Problem ->
Exactly the lines from the one containing "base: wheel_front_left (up" through the end of the listing should be written out, both ends included, and nothing more.

Segment Start: Source information

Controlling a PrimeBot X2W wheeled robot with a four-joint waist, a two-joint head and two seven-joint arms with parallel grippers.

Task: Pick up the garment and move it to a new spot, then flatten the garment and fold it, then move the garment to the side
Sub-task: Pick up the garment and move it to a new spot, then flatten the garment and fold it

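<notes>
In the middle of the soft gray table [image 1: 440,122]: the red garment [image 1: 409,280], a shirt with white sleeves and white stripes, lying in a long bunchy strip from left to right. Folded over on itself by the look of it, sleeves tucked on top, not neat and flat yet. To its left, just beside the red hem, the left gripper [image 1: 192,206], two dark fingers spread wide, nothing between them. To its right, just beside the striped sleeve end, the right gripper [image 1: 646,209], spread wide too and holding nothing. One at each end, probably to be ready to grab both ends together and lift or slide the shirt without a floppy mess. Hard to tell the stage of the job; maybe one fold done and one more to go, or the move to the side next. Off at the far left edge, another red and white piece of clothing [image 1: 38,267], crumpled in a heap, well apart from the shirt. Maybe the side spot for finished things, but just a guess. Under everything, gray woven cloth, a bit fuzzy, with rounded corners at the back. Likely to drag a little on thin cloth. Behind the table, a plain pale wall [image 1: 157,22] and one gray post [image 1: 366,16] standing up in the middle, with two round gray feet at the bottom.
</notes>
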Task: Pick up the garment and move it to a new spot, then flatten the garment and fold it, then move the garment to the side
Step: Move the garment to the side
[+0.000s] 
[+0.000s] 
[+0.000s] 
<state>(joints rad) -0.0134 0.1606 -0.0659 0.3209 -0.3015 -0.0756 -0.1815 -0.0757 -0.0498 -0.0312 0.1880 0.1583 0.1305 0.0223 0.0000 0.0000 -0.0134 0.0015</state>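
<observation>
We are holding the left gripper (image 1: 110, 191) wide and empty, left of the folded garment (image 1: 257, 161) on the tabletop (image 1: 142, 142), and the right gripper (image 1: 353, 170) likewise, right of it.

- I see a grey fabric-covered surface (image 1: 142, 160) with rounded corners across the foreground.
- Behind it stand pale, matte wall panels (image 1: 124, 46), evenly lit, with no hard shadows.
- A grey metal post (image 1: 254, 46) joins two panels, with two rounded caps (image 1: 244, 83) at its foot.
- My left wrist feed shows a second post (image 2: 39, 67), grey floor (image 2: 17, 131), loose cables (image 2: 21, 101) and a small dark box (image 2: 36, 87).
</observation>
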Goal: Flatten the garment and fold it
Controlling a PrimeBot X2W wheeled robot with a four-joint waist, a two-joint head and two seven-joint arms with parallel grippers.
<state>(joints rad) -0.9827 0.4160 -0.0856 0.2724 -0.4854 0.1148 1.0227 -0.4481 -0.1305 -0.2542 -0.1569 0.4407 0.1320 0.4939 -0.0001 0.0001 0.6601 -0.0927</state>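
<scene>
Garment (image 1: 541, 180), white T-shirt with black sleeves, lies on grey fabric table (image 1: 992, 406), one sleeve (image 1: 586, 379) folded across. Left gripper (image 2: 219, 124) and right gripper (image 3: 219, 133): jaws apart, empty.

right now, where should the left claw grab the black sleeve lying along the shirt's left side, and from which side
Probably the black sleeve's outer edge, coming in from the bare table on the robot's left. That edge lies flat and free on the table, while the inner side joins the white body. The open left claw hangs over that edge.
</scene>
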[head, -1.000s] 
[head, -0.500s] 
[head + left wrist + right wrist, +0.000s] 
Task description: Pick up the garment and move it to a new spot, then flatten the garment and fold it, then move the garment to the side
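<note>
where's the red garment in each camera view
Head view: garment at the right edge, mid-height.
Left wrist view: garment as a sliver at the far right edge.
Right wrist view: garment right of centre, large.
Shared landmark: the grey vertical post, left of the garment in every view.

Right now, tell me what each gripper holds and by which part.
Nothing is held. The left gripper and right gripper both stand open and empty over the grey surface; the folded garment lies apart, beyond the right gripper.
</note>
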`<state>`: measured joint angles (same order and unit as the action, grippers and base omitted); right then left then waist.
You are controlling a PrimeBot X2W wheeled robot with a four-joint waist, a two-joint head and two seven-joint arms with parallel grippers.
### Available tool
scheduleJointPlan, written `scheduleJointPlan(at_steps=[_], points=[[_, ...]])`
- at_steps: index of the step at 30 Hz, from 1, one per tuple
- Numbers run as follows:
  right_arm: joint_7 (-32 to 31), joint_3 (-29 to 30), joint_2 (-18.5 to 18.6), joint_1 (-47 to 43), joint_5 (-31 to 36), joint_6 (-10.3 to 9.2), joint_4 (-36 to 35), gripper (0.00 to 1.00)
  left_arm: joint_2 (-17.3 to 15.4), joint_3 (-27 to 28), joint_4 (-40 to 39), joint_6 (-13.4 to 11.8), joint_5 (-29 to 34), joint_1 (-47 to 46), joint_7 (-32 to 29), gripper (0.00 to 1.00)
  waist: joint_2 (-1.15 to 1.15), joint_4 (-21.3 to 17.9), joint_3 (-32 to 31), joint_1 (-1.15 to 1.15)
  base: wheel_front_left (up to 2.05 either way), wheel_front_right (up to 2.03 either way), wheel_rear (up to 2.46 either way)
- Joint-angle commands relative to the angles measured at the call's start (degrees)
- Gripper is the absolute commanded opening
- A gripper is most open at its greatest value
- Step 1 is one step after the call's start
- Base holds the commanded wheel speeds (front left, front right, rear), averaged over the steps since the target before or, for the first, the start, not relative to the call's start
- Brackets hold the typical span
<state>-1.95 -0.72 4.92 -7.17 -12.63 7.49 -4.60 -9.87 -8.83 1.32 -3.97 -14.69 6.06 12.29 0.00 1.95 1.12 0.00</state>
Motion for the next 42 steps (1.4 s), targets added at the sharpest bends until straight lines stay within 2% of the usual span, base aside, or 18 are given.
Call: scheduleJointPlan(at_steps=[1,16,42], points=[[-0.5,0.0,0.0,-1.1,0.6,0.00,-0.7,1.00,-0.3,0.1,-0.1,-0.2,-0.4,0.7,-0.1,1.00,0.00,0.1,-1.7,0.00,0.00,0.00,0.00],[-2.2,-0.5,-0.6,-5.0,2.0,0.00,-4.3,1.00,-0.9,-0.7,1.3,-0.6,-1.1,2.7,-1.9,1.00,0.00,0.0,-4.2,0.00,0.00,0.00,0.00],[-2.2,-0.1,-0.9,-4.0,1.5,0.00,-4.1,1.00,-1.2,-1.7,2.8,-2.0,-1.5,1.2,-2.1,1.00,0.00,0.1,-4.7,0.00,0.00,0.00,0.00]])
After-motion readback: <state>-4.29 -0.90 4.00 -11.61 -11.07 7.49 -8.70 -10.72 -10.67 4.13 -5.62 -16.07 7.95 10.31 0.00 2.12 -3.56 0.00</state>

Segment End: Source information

Solved exercise ->
  base: wheel_front_left (up to 2.05 either way), wheel_front_right (up to 2.03 either way), wheel_rear (up to 2.46 either way)
- Joint-angle commands relative to the angles measured at the call's start (degrees)
- Gripper is the absolute commanded opening
- A gripper is most open at its greatest value
- Step 1 is one step after the call's start
- Base holds the commanded wheel speeds (front left, front right, rear), averaged over the steps since the target before or, for the first, the start, not relative to the call's start
- Brackets hold the typical span
<state>-1.95 -0.72 4.92 -7.17 -12.63 7.49 -4.60 -9.87 -8.83 1.32 -3.97 -14.69 6.06 12.29 0.00 1.95 1.12 0.00</state>
Motion for the next 42 steps (1.4 s), targets added at the sharpest bends until straight lines stay within 2% of the usual span, base aside, or 18 are given.
Call: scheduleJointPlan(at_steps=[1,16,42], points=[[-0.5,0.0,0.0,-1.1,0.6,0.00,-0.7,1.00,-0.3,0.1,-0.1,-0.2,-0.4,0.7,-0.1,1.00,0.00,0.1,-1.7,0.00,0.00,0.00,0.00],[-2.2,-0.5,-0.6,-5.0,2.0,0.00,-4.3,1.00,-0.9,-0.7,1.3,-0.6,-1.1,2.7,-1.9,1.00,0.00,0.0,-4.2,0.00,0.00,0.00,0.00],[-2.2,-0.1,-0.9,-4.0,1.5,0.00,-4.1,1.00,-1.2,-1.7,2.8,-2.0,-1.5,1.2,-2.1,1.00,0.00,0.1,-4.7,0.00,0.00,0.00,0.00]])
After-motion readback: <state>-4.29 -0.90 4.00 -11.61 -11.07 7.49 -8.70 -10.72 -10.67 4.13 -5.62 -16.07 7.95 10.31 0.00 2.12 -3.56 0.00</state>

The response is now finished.